Could you set down exactly the lines in the records below between the line holding "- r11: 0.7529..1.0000" and the line holding "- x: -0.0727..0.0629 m", inclusive?

━━ Supplied records ━━

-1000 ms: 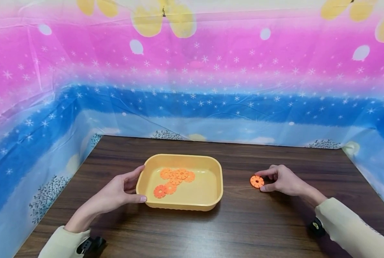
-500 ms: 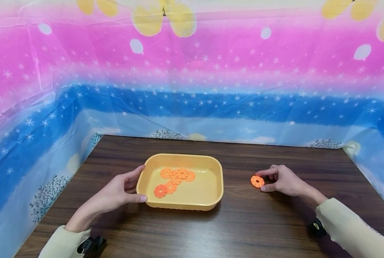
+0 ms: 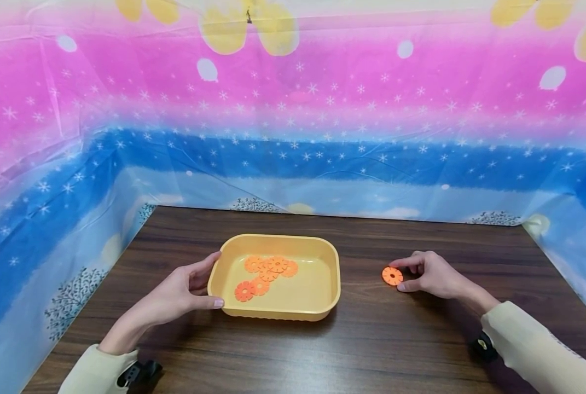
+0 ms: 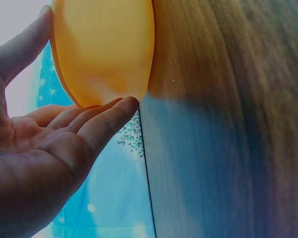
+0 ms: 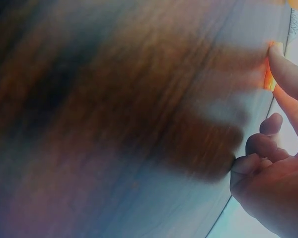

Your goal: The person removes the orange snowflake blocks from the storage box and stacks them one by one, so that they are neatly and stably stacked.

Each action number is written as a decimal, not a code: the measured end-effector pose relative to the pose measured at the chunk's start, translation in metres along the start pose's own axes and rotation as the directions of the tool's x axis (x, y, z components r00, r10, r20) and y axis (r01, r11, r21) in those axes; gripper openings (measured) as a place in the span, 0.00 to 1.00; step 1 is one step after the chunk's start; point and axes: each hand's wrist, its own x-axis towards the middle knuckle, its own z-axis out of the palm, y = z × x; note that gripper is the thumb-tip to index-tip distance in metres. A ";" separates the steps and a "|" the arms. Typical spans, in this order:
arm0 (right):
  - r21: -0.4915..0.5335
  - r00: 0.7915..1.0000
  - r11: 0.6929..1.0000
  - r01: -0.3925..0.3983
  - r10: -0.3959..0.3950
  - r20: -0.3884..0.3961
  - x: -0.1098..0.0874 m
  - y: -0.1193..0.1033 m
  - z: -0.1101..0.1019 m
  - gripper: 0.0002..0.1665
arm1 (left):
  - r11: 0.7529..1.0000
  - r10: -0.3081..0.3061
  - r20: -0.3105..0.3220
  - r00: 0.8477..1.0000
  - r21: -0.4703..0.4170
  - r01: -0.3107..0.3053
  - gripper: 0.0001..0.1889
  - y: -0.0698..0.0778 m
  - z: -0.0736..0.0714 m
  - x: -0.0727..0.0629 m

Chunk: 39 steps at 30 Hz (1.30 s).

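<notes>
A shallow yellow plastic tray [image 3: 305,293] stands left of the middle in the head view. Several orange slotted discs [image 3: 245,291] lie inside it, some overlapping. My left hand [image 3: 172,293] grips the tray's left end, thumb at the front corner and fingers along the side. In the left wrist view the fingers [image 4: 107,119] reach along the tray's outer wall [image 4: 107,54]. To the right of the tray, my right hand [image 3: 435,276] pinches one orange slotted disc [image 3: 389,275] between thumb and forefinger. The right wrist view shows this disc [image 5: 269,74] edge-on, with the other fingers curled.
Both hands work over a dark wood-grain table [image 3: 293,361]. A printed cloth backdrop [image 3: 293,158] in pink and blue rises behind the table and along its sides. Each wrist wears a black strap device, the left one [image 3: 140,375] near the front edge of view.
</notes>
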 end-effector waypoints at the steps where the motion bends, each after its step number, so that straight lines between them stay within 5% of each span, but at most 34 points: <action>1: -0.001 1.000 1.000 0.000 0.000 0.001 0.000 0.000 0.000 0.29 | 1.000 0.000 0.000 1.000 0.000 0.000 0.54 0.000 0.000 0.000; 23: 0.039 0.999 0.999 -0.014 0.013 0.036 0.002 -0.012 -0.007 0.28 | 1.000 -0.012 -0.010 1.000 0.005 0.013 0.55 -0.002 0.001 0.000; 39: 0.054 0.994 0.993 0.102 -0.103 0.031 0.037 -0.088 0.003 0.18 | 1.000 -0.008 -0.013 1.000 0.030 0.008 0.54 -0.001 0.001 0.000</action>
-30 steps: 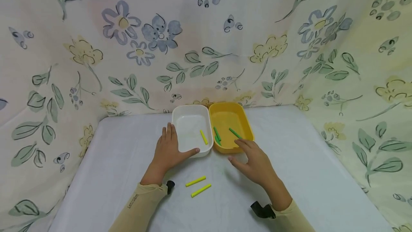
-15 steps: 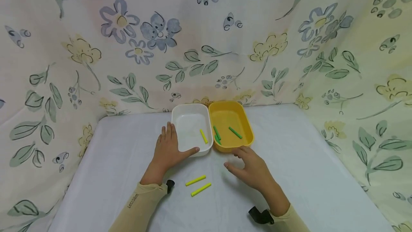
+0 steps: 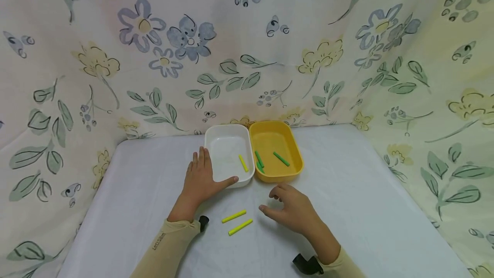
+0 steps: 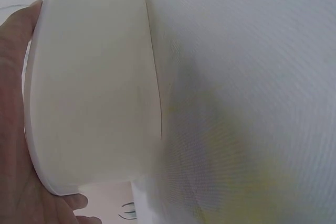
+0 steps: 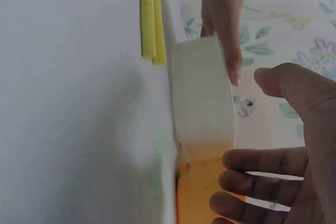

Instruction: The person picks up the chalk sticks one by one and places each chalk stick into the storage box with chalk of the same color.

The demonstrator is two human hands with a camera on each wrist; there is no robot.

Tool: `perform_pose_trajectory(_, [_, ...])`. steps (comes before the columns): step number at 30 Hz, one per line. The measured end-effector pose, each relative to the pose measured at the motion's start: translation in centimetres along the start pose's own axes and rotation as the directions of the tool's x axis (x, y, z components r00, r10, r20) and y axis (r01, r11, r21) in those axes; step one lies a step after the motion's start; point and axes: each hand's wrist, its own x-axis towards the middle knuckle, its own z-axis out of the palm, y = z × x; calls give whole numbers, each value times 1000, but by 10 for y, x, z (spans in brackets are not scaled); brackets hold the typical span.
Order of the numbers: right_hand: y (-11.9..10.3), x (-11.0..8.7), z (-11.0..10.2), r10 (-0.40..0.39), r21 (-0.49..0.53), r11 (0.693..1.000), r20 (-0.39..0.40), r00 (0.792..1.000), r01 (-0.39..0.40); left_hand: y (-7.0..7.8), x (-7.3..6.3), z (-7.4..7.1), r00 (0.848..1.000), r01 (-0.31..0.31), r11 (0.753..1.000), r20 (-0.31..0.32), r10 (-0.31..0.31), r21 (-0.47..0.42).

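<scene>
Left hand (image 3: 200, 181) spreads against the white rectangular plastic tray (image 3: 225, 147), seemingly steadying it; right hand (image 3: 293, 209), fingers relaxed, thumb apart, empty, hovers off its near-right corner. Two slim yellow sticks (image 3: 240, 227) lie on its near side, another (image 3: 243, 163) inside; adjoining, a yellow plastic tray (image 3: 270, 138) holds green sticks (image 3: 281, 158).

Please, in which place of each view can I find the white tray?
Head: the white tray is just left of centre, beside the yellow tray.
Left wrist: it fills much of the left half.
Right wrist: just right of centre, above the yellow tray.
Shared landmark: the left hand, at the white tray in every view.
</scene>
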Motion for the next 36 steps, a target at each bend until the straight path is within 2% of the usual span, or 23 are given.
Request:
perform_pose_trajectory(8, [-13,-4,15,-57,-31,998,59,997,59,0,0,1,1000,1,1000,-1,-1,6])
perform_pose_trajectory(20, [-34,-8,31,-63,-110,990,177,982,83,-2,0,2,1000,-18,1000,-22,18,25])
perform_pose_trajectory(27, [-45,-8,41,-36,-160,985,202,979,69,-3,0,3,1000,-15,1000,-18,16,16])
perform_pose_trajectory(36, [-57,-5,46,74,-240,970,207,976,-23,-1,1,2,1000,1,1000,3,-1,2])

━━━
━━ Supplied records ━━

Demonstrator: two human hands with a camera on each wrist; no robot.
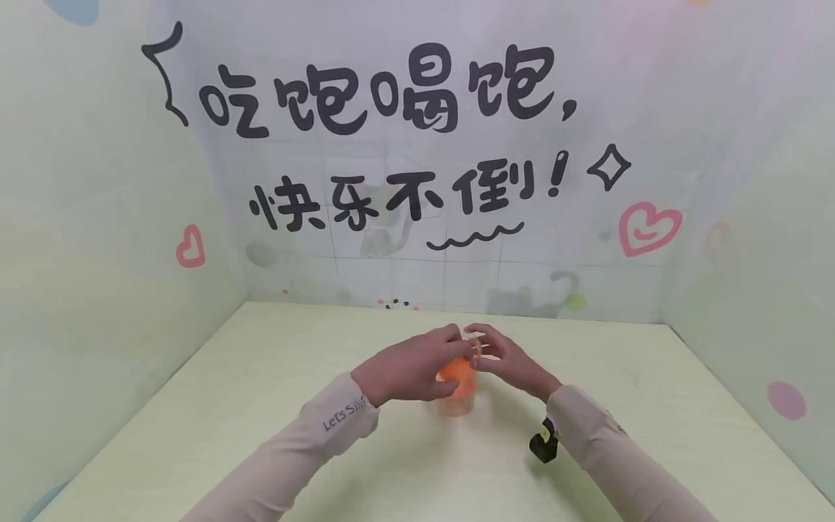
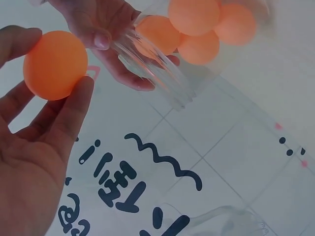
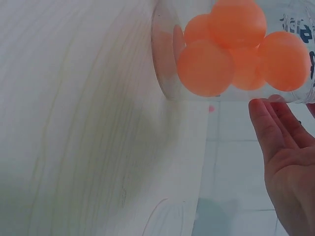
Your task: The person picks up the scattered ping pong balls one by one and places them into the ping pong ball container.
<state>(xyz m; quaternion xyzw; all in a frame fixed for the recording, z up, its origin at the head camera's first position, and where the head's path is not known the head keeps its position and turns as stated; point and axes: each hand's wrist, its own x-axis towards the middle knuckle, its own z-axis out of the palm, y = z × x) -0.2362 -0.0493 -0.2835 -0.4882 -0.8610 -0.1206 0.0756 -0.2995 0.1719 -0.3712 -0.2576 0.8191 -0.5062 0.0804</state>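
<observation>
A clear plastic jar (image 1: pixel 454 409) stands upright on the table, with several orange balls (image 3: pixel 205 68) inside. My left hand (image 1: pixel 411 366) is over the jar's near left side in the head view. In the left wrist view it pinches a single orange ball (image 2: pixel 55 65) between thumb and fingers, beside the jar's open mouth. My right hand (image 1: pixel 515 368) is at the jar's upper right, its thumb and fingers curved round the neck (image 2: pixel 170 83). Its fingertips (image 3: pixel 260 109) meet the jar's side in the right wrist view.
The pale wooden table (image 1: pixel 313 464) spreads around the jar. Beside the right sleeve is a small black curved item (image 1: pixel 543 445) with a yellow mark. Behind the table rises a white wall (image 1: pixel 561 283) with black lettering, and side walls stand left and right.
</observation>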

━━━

▶ _Reply_:
  - r11: 0.7529..1.0000
  - r10: -0.3081..0.3061
  - r20: -0.3105..0.3220
  - r00: 0.8477..1.0000
  - r21: -0.4703..0.4170
  - r01: -0.3107..0.3053
  - gripper: 0.0001..0.1889
  - y: -0.0698..0.0778 m
  - z: -0.0736..0.0714 m
  - x: -0.0727..0.0629 m

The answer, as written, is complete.